Further, the public debate about what kind of care should be legally available should take seriously the perspective of those whose viewpoints are informed by moral concerns, whether those concerns arise from religious or philosophical principles.  Finally, both The United States Catholic Conference and individual bishops should ensure that they receive a robust analysis of ethical issues related to healthcare from the Church’s best theologians with relevant expertise before promulgating guidance to those engaged in healthcare ministry.  Importantly, bishops should also hear from those who are involved daily in caring for and ministering to patients.
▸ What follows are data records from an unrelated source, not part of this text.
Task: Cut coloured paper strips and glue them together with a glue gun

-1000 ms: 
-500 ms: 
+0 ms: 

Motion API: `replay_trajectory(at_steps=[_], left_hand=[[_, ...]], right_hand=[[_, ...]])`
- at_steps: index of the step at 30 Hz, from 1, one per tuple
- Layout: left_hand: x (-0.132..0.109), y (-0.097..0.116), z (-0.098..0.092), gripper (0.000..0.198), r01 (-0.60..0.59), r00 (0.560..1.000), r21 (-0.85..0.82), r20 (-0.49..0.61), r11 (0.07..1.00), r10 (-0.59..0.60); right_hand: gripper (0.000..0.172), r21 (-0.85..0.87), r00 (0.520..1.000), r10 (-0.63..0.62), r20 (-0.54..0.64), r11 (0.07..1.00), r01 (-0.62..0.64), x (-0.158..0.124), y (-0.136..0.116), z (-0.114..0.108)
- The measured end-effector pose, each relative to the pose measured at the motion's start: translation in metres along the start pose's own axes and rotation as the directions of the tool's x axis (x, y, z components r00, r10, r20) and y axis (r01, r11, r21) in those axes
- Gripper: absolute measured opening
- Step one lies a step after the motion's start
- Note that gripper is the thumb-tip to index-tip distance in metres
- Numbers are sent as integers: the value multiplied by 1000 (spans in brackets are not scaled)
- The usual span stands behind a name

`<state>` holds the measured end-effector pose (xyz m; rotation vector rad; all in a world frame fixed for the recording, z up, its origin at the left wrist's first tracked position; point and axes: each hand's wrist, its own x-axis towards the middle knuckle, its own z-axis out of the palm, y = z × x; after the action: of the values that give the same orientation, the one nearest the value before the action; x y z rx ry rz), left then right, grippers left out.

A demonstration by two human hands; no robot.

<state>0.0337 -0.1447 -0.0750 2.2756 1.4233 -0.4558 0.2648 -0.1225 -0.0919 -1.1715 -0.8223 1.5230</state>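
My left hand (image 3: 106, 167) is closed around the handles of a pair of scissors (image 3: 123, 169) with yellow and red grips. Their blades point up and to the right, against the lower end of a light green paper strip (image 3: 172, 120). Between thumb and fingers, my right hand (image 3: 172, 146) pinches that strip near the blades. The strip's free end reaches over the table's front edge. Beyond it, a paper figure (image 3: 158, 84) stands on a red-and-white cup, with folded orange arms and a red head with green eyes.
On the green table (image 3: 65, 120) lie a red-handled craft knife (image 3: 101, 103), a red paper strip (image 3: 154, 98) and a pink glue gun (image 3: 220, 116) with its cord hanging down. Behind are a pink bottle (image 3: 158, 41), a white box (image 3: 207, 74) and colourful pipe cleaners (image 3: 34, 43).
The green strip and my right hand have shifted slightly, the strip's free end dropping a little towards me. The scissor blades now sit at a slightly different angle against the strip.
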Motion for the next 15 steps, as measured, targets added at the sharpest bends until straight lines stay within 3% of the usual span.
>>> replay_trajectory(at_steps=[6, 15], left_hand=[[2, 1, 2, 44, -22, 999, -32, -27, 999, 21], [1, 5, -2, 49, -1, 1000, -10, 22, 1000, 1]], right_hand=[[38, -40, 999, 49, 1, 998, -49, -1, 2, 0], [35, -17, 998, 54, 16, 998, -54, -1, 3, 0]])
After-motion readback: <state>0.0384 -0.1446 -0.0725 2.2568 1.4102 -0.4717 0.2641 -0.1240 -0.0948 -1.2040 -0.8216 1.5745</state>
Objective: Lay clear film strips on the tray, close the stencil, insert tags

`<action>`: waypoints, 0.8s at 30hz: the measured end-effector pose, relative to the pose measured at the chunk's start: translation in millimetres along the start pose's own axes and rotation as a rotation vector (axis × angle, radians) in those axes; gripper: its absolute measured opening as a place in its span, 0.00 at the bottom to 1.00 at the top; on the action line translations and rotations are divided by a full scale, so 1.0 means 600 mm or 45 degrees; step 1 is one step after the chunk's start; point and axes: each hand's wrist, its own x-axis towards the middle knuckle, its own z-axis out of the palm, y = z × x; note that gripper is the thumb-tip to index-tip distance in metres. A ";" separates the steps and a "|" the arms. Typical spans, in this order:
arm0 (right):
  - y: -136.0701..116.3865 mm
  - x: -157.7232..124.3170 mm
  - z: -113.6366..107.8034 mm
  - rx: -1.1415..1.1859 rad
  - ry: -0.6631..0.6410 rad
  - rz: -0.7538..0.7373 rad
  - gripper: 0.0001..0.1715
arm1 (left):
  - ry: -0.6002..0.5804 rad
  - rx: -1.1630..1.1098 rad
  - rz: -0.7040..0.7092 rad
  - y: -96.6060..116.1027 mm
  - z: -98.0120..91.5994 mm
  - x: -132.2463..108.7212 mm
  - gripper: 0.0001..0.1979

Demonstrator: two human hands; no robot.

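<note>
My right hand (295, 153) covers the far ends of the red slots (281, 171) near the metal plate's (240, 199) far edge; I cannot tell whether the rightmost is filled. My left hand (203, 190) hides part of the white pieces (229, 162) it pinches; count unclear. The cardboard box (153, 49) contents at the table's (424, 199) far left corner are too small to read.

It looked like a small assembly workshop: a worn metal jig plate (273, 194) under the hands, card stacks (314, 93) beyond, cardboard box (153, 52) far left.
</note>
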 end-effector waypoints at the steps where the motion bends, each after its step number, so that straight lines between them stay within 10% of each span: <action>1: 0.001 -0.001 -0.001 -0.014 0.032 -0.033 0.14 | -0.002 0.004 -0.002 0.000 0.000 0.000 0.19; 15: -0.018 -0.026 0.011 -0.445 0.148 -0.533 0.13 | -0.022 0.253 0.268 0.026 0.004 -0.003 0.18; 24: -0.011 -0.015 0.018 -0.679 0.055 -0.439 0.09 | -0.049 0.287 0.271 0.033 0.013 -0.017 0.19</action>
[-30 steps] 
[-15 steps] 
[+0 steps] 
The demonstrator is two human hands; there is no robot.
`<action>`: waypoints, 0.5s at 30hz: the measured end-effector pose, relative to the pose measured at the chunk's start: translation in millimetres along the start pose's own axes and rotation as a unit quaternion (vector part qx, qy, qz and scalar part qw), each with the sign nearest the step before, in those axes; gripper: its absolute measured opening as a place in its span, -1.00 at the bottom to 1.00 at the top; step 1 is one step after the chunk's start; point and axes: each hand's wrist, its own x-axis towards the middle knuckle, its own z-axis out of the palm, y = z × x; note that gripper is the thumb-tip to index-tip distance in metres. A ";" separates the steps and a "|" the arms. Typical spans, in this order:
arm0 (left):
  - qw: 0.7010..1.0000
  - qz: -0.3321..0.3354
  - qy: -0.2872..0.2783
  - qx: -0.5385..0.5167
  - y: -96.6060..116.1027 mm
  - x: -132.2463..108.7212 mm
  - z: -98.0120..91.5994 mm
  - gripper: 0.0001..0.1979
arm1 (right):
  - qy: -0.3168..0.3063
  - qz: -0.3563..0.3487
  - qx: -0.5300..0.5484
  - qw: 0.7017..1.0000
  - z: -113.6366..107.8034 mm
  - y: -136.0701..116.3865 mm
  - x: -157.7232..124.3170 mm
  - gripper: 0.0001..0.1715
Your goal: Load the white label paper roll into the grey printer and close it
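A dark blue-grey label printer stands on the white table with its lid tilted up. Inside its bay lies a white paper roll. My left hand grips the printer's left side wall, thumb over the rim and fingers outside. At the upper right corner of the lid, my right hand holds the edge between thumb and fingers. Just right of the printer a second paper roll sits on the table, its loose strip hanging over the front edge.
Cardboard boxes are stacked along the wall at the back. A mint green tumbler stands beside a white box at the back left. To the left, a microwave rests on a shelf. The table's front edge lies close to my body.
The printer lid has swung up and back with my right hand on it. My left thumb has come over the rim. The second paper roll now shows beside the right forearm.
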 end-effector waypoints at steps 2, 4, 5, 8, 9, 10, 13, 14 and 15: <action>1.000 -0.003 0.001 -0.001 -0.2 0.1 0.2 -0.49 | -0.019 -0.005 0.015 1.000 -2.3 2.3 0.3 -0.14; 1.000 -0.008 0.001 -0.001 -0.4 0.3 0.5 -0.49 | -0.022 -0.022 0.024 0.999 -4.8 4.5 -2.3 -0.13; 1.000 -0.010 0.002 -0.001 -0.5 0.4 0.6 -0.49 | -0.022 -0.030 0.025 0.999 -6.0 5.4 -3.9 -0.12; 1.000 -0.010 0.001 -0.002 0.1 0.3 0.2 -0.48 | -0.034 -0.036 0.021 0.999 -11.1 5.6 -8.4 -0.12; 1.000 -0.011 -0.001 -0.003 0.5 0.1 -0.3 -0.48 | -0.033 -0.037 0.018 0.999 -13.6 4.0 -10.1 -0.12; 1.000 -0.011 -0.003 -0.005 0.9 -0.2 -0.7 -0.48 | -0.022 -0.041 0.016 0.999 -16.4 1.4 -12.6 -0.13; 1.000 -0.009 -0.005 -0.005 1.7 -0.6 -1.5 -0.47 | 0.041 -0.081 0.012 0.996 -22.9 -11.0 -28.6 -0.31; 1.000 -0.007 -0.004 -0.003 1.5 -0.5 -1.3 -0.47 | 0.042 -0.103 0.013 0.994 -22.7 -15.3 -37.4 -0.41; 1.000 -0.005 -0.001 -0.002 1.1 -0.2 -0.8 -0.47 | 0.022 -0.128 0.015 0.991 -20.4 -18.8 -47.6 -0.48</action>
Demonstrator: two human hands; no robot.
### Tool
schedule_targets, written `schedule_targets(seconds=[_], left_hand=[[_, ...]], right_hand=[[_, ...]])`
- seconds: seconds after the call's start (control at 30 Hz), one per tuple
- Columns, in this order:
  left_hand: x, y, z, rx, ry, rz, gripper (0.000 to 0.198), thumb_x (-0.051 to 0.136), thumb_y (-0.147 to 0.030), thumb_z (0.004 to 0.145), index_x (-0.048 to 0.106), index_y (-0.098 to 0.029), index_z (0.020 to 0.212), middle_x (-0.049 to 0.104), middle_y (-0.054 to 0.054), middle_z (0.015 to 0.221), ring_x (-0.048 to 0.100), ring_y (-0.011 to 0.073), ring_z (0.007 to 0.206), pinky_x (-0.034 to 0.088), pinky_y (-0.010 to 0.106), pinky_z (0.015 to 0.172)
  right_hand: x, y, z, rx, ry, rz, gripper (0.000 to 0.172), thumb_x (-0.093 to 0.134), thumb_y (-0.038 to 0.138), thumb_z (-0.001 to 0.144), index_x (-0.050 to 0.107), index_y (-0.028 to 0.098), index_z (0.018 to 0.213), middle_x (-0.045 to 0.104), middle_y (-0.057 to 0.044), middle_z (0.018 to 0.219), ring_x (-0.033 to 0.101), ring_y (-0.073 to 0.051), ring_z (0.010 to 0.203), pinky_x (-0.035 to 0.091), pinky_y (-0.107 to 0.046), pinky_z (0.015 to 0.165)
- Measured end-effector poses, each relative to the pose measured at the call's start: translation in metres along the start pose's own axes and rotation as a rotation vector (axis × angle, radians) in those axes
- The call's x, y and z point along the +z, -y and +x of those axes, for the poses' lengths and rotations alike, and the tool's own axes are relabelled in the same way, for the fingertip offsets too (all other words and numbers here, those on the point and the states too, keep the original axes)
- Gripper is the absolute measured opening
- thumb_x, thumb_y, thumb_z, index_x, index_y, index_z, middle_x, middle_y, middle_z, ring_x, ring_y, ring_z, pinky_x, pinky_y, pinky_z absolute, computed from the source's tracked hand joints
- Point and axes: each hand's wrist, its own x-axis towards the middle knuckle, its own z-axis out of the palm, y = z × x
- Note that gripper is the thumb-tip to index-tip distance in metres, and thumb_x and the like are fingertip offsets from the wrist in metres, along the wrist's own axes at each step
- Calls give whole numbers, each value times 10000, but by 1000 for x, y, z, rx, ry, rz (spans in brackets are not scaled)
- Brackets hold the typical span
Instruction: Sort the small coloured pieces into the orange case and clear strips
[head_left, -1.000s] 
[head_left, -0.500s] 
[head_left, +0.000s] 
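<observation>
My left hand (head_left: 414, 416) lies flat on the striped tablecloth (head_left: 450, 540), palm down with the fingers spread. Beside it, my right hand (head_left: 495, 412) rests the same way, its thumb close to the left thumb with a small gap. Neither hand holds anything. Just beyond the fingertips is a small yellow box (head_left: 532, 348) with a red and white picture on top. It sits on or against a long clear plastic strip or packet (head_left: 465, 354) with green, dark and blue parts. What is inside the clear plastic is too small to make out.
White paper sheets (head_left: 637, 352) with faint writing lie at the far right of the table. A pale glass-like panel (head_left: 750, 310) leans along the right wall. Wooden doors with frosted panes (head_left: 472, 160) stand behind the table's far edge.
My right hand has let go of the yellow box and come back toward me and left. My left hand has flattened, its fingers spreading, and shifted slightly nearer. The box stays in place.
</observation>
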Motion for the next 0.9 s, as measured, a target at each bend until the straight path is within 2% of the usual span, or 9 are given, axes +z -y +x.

The ultimate goal of reform is one upon which both Catholic healthcare providers and proponents of women’s health agree — increased access to healthcare for all.  Collaboration on the pursuit of this unified goal should enable us to identify means by which the plural interests of the stakeholders can be accomplished.  Transparency and conversation are key to achieving these ends.  In my conversations with those concerned about changes in the healthcare delivery system, I have always found them to be very respectful of religious freedom, appreciative of the role religious providers play in society, and desirous of finding a common way forward.  While the number of religious sisters is shrinking in the United States, women remain a significant presence in the leadership of Catholic healthcare.  A cursory review of the areas where Catholic healthcare predominates reveals a strong commitment to women’s health and wellness.  For these reasons, I feel confident that common ground exists to ensure access to health care for all, while carving out space for Catholic fidelity to the demands of their religion.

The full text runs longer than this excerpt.